Out-Law Analysis 5 min. read
11 Mar 2022, 3:04 pm
Employee ownership trusts (EOTs) are increasingly popular ownership models that can deliver benefits to an organisation’s shareholders and its employees.
However, while EOTs offer a ‘third way’ alternative for shareholders to exit beyond the more common trade sale or an IPO, careful thought is needed over how EOTs are structured and how the sale of shares will be provided for and funded.
An EOT is, broadly, an employee benefit trust established for the benefit of all employees of a company, and that trust then controls the business more generally.
An EOT must meet certain statutory criteria, the chief one being that the EOT must have a controlling interest in the company in question, which means the EOT must hold more than 50% of the share capital and voting rights of the company and be entitled to more than 50% of the profits available for distribution or assets on a winding up.
Through the EOT, each employee effectively becomes joint owner of a majority of shares in the company, in a similar model to that adopted by John Lewis.
EOTs have become a popular ownership model for businesses of a variety of sizes and in multiple sectors since their introduction in 2014. In particular, a number of businesses in the healthcare and childcare sectors have implemented an EOT. This reflects the importance of employees in these people-based businesses and the associated need to address high employee turnover.
For example, Edinburgh-based childcare business Kidzcare, which operates four nurseries and six-after school clubs, is now 100% owned by an EOT. Its founder has said that she could not imagine selling her business to anyone other than her employees.
Another example is Shaw healthcare. It has been EOT-owned since 2020 and ranks as one of the UK’s largest employee-owned companies, using the benefits of an EOT structure in conjunction with wider share incentive arrangements for the benefit of its employees.
But why would a business owner consider this model, and what are the advantages of introducing an EOT?
EOTs can bring multiple benefits. both to the employees of a company and the owner or shareholder looking to sell their shares into the EOT.
While EOTs can be beneficial for the reasons set out, shareholders are also increasingly seeing the sale of all or part of their holdings to an EOT as a viable exit alternative to pursuing a traditional trade sale or an IPO.
There are some particular benefits for shareholders selling to an EOT.
As mentioned previously, no capital gains, income or inheritance tax liabilities arise on the disposal of a controlling interest in a company to an EOT, or on the subsequent receipt of the purchase price by the former shareholders.
Provided the EOT holds a controlling interest in the company, the tax benefits of selling to an EOT will apply, which means shareholders are not required to sell all their shares to the EOT to take advantage of a tax free disposal. This also means not all shareholders are required to sell their shares to the EOT. This can be beneficial if, for example, some shareholders are looking to retire while others wish to maintain their shareholding.
Selling directors can also remain in situ post-disposal and can continue to receive remuneration.
The EOT is generally seen as a “friendlier purchaser”, which means the sale process may be quicker, with potentially lower fees. However, this can mean the purchase price is lower than might be achieved on a traditional trade sale.

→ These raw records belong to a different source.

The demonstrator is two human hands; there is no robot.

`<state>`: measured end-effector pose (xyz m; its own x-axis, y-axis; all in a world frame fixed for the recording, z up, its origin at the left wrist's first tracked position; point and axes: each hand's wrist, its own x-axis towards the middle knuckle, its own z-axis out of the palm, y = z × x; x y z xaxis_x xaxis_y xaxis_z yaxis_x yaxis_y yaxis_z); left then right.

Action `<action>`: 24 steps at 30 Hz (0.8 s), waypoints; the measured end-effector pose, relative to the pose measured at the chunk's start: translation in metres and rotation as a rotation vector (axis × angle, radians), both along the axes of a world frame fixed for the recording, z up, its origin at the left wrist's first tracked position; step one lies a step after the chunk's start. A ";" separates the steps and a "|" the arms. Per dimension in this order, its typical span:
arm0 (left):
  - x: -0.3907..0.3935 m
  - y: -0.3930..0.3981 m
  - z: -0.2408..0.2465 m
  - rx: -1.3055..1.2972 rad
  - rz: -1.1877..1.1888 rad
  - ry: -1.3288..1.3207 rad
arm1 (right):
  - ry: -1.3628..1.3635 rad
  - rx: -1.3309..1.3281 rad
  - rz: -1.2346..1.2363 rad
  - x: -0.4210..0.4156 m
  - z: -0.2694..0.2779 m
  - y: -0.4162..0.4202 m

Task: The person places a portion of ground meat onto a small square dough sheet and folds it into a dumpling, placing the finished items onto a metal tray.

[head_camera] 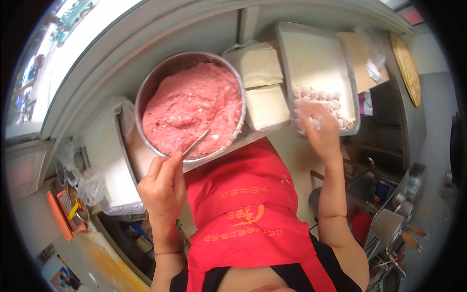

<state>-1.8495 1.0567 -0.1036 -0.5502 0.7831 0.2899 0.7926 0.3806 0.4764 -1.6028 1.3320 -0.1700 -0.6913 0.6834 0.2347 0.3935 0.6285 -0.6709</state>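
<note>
My left hand (162,186) grips a thin flat filling stick (197,143) whose tip points over the near side of a large round metal bowl (155,78). Pink minced meat (189,104) fills much of that bowl. Just right of it lie two stacks of pale square wrappers, a far stack (261,67) and a near stack (268,107). My right hand (321,126), blurred, is over the near end of a pale tray (313,54), among rows of small wrapped dumplings (330,104). Whether its fingers hold one is not clear.
On the left stands another pale tray (109,157), with crumpled plastic bags (91,184) beside it. An orange-rimmed container (60,215) holds a yellow-handled tool. Wooden-handled strainers (392,226) hang at the lower right. A round board (405,69) leans at the far right.
</note>
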 end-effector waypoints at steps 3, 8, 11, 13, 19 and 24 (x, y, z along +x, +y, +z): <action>0.001 -0.005 0.007 -0.064 -0.028 0.100 | 0.002 0.185 0.215 -0.045 -0.003 -0.025; 0.005 -0.012 0.022 -0.217 -0.009 0.143 | -0.124 0.173 0.335 -0.073 -0.005 -0.025; 0.005 -0.017 0.026 -0.272 0.007 0.145 | -0.140 0.124 0.355 -0.074 -0.005 -0.022; 0.005 -0.016 0.023 -0.258 0.001 0.089 | -0.168 0.124 0.357 -0.074 -0.003 -0.022; 0.012 -0.004 0.005 -0.113 -0.031 -0.135 | -0.155 0.151 0.387 -0.072 -0.007 -0.024; 0.016 -0.005 -0.004 -0.066 -0.003 -0.076 | -0.062 -0.227 0.321 -0.069 -0.007 -0.011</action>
<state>-1.8339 1.0518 -0.1072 -0.5660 0.8010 0.1951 0.7566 0.4106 0.5090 -1.6716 1.3214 -0.1767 -0.8866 0.4595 0.0534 0.2453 0.5649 -0.7879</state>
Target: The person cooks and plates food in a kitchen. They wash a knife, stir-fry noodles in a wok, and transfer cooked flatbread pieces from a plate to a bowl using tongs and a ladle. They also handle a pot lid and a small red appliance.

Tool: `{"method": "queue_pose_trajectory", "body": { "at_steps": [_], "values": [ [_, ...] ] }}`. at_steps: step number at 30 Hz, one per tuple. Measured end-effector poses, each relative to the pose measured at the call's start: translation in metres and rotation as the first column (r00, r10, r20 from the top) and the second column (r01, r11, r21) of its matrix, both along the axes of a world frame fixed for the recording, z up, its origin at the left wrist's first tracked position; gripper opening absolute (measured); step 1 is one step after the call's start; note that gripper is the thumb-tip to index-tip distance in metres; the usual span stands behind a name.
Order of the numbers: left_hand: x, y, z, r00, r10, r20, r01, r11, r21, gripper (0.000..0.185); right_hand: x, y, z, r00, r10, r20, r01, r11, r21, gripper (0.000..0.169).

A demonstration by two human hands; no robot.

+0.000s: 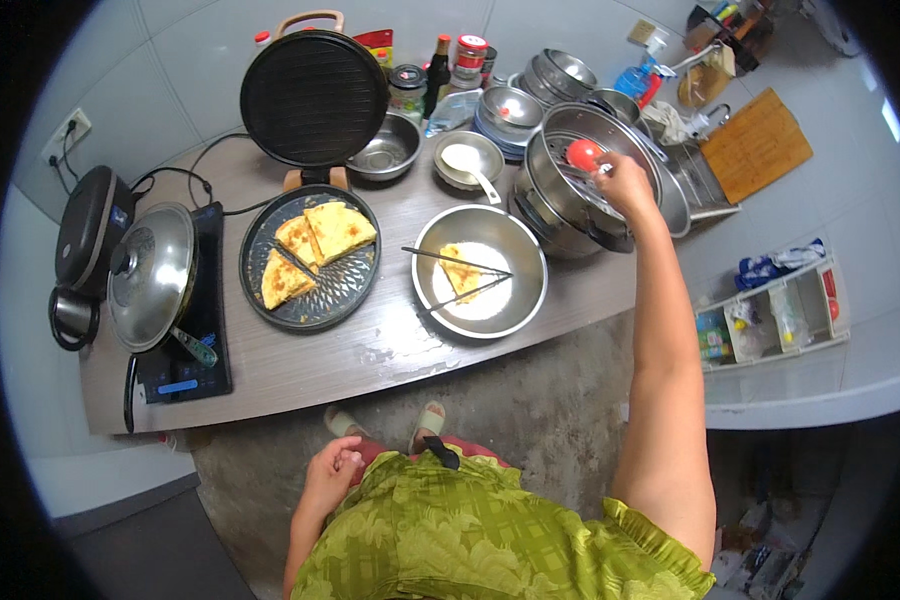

There are three important steps. The funding of the purchase is the area that will require the most thought.
A qualifying EOT will be established with a company as the trustee of the EOT.
The shareholders sell their shares to the trustee under a share purchase agreement.
The shareholders and the trustee will usually engage a share valuation expert to value the company and the trustee will use this value as the basis for determining the purchase price. On the sale of the shares, the purchase price will create a debt owed by the trustee to the shareholders. This debt can be discharged in a number of ways.
One option is for the EOT trustee to borrow money from a bank. A bank may demand security over the shares, and/or a company guarantee that it will provide the funds to the trustee to repay the loan.
Another option is for the company to borrow the money from a bank and either loan or gift the money to the EOT. However, this may not be possible depending on the company’s existing debt/financial position and may impact the company’s ability to receive additional debt finance for business purposes, which may not be beneficial.
A third option is for the company to fund the trustee. If the company does not have sufficient funds to pay the purchase price in full, or is unable to obtain funding as above, it is possible for the sellers to agree to receive their consideration on a deferred basis, for example when the company has sufficient cash to make contributions to the EOT for the trustee to repay the outstanding purchase price that it owes. In these circumstances, it is likely that the sellers would want to have some continued involvement in the business while deferred consideration is still payable to them.
The benefits of implementing an EOT are many and varied. However, the structure of the EOT, and the sale of the shares to the EOT need to be carefully considered to allow for the company to function and perform well following the EOTs establishment.
Communications with employees on the implementation of the EOT are also essential to meet the overall objective and purpose of an EOT, which is to build a successful employee share ownership model.